Leafing through the pages of Movie Theaters, a large format book published by Prestel that holds gritty photography by Yves Marchand and Romain Meffre, the array of artful decay is stunning. We know the term itself is somewhat oxymoronic, but the state of many of these once grand spaces that now range from shabby to complete dilapidation has not taken from them an alluring expressiveness. How did such a book come about, we wondered. Fortunately, its authors weren’t shy about telling the story of their adventures in ramshackle architecture.

In their foreword, they write, “It was one morning in October 2005, after our friend Guillaume lent us his solid shoulders to access the emergency staircase… We were both in complete darkness for close to an hour already, waiting for the light of dawn to dimly illuminate the neo‐Gothic interior whitened by three decades of abandonment in the United Artists Theatre in Detroit. We were concerned about the success of our long exposures with our respective 35mm devices fitted onto frail tripods. This was our first foray into a movie theater, and our fascination with these venues was born there.”

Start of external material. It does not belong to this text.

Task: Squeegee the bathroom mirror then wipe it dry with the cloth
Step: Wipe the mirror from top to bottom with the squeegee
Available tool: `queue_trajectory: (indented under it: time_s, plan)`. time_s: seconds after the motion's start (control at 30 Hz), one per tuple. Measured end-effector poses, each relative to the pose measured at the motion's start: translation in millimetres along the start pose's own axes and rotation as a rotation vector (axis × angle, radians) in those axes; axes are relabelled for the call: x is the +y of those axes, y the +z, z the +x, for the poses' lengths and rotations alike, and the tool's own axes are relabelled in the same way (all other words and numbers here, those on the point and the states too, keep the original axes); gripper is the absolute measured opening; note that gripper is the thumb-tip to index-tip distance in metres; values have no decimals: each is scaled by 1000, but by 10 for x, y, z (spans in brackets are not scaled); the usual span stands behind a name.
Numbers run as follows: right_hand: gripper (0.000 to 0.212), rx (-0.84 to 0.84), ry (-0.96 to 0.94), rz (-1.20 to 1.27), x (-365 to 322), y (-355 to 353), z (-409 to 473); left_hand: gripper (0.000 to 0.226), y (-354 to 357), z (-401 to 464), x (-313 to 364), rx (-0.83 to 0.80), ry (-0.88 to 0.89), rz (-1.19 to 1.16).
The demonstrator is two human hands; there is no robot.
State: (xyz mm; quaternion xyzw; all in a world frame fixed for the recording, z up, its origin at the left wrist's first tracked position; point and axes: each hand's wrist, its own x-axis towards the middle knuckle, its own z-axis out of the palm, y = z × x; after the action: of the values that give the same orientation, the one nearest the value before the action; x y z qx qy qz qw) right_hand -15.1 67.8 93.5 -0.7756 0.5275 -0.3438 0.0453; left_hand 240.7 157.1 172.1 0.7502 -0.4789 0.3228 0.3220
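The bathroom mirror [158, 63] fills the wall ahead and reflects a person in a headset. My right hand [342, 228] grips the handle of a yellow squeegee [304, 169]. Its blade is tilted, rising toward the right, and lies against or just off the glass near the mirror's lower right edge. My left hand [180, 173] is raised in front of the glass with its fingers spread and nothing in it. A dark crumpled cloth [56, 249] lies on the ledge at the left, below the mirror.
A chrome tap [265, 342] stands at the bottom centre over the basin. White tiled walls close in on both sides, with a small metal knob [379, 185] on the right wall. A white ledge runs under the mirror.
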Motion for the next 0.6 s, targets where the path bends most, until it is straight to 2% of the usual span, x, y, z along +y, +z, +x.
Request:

Returning to Paris, and galvanized by their visit, they began to search in earnest for what they had come to call “cathedrals of cinema” in other towns in the United States. Then, in October 2006, they traveled back to the US to scout other movie theaters around New York, returning to Detroit equipped with a view camera. “Upon arrival,” they note, “we were helped by the inexhaustible Orlando Lopes, former projectionist, local director of the Theatre Historical Society of America, and a true living history of these forgotten venues.”

By hook or by crook, they managed to wrangle their way into specimens they were determined to photograph: one, the abandoned Proctor’s Theatre in Newark, which they were allowed to enter through the back door. “Climbing the steps of the vertiginous balcony, we were captivated and overwhelmed by the scale of the site,” they explain, “and the discovery of the delicate handling of the 4×5 view camera and its uncertainties.” It was by way of a gleaming furniture store in a Jewish section of south Brooklyn that they were able to gain access to the Loew’s 46th Street Theatre, as the company’s storage was located in its decaying auditorium.

“For us, used to visiting totally empty buildings, there was something incongruous in this state of in‐between — the dust of abandonment and the atmospheric‐style interiors with an air of Mediterranean garden — alongside life as it pursued its course,” they write. “The effect was even more striking the next day, when visiting the Paramount Theatre in Brooklyn with its glossy basketball court in a monumental neo‐Baroque and outrageous setting.” The authors take a look back to the heyday of the film industry when large-scale interiors were meant to “charm the millions of spectators and ‘create the psychological conditions of dream and travel.’” This resulted in theaters with seductive, eclectic décors inspired by the great European opera houses and theaters—such a departure from the black caverns we are now accustomed to visiting. They quote Marcus Loew, the founder of Loew’s Theatres and of MGM, as declaring, “I don’t sell tickets to movies, I sell tickets to theaters.”

Their journey is so commandingly illustrated by the photography they produced, nearly 300 pages of it, that we highly recommend this book as a gem to display, coffee table or no. Ross Melnick’s introduction is a great read. It opens with this look back to a tremendous film: “Toward the end of Cinema Paradiso (1988), director Giuseppe Tornatore’s love letter to moviegoing and movie theaters, Salvatore “Toto” Di Vita returns to his (fictional) hometown of Giancaldo, Italy, for the funeral of Alfredo, the former projectionist at the Cinema Paradiso. Alfredo’s death coincides with the imminent demolition of the movie house after years of audience and civic neglect. Toto is granted one last chance to walk inside the cinema’s cobwebbed ruins and, accompanied by Enrico Morricone’s haunting score, Toto briefly recalls the sounds of the audiences that once crammed into the Paradiso. The wolf whistles, the cheers, the electricity of the crowd, they all rise in a crescendo, and then, like the many theaters captured by Yves Marchand and Romain Meffre’s beautiful photography, the Paradiso is silenced…” Just as so many are left abandoned and mute here in America.